Restate the full listing word for word; images stay out of it.

Recorded information ->
+ + +

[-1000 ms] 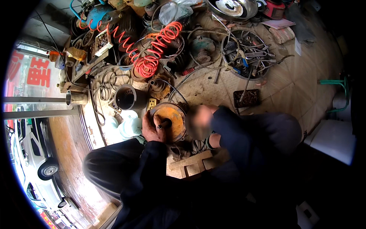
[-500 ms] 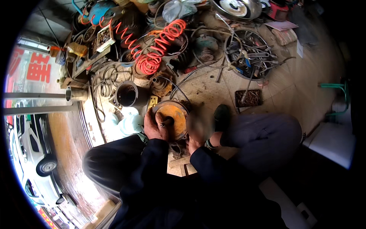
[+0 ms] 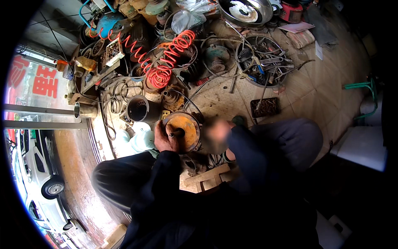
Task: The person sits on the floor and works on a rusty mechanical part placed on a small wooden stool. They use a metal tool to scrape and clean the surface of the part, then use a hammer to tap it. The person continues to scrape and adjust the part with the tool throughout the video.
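Observation:
My left hand (image 3: 166, 139) is closed on the near left side of a round rusty motor part (image 3: 190, 129). Its orange face is turned up toward me, and a dark stub shaft sticks out beside my fingers. To the right of this part, a little apart from it, is my right hand (image 3: 218, 129), smeared so that its fingers do not show. Worn dark metal pieces (image 3: 195, 162) lie just below the part, between my legs. Beyond my left hand stands a hollow dark motor housing (image 3: 138, 108), with a pale rounded object (image 3: 141, 139) in front of it.
A round pan of wrenches (image 3: 265, 62) and a black tray of small screws (image 3: 265, 107) lie on the tiled floor ahead right. An orange coiled hose (image 3: 159, 74) hangs over motor parts ahead. A wooden frame (image 3: 209, 176) is close to my body.
My right hand has left the lower right side of the motor part and moved up and right. My left hand keeps its hold. The whole view has shifted slightly.

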The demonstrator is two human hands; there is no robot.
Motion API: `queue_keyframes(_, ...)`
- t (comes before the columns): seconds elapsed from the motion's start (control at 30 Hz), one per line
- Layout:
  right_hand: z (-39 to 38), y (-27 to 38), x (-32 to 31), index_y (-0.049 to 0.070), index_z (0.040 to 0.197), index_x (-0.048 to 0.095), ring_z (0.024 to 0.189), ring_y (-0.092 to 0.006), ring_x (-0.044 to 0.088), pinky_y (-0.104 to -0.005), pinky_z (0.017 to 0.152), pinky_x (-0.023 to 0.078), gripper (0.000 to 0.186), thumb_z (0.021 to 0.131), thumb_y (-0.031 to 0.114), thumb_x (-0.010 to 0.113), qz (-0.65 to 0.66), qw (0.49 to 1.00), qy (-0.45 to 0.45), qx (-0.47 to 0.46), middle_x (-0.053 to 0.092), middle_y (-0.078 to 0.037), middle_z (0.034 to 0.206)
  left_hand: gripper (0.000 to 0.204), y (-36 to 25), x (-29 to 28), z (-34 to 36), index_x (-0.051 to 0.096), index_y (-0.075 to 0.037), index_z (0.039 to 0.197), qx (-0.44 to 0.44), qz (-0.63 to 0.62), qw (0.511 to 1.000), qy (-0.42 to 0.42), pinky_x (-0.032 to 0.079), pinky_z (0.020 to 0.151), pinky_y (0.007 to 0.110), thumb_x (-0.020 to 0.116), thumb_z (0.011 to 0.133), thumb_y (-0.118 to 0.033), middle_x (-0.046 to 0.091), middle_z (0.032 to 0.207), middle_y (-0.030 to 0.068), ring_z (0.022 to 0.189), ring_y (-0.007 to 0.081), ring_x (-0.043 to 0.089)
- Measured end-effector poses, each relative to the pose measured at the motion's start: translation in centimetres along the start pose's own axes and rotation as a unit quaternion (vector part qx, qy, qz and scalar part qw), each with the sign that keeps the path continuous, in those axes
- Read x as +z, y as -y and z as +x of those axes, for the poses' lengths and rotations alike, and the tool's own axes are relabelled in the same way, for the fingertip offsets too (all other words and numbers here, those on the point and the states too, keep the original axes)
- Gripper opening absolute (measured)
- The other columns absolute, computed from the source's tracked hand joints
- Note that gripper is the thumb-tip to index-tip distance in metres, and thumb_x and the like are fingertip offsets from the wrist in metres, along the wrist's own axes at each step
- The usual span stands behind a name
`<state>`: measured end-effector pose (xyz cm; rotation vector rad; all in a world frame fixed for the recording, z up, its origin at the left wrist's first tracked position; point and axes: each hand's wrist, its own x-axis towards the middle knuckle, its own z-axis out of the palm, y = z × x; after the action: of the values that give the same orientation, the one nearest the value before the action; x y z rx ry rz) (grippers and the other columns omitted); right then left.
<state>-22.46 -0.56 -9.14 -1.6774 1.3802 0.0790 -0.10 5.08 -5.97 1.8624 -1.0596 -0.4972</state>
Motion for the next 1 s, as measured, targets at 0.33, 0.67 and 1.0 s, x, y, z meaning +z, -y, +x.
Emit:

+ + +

Task result ->
[-1000 ms] 
[-500 ms] 
[+0 ms] 
Task: The person sits on the floor and works on a rusty mechanical part placed on a small wooden stool. They use a metal tool to scrape and clean the surface of the part, then use a hammer to tap it. The person continues to scrape and adjust the part with the tool throughout the video.
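Observation:
My left hand (image 3: 166, 139) is closed on the near left side of a round rusty motor part (image 3: 190, 129). Its orange face is turned up toward me, and a dark stub shaft sticks out beside my fingers. To the right of this part, a little apart from it, is my right hand (image 3: 218, 129), smeared so that its fingers do not show. Worn dark metal pieces (image 3: 195, 162) lie just below the part, between my legs. Beyond my left hand stands a hollow dark motor housing (image 3: 138, 108), with a pale rounded object (image 3: 141, 139) in front of it.
A round pan of wrenches (image 3: 265, 62) and a black tray of small screws (image 3: 265, 107) lie on the tiled floor ahead right. An orange coiled hose (image 3: 159, 74) hangs over motor parts ahead. A wooden frame (image 3: 209, 176) is close to my body.
My right hand has left the lower right side of the motor part and moved up and right. My left hand keeps its hold. The whole view has shifted slightly.
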
The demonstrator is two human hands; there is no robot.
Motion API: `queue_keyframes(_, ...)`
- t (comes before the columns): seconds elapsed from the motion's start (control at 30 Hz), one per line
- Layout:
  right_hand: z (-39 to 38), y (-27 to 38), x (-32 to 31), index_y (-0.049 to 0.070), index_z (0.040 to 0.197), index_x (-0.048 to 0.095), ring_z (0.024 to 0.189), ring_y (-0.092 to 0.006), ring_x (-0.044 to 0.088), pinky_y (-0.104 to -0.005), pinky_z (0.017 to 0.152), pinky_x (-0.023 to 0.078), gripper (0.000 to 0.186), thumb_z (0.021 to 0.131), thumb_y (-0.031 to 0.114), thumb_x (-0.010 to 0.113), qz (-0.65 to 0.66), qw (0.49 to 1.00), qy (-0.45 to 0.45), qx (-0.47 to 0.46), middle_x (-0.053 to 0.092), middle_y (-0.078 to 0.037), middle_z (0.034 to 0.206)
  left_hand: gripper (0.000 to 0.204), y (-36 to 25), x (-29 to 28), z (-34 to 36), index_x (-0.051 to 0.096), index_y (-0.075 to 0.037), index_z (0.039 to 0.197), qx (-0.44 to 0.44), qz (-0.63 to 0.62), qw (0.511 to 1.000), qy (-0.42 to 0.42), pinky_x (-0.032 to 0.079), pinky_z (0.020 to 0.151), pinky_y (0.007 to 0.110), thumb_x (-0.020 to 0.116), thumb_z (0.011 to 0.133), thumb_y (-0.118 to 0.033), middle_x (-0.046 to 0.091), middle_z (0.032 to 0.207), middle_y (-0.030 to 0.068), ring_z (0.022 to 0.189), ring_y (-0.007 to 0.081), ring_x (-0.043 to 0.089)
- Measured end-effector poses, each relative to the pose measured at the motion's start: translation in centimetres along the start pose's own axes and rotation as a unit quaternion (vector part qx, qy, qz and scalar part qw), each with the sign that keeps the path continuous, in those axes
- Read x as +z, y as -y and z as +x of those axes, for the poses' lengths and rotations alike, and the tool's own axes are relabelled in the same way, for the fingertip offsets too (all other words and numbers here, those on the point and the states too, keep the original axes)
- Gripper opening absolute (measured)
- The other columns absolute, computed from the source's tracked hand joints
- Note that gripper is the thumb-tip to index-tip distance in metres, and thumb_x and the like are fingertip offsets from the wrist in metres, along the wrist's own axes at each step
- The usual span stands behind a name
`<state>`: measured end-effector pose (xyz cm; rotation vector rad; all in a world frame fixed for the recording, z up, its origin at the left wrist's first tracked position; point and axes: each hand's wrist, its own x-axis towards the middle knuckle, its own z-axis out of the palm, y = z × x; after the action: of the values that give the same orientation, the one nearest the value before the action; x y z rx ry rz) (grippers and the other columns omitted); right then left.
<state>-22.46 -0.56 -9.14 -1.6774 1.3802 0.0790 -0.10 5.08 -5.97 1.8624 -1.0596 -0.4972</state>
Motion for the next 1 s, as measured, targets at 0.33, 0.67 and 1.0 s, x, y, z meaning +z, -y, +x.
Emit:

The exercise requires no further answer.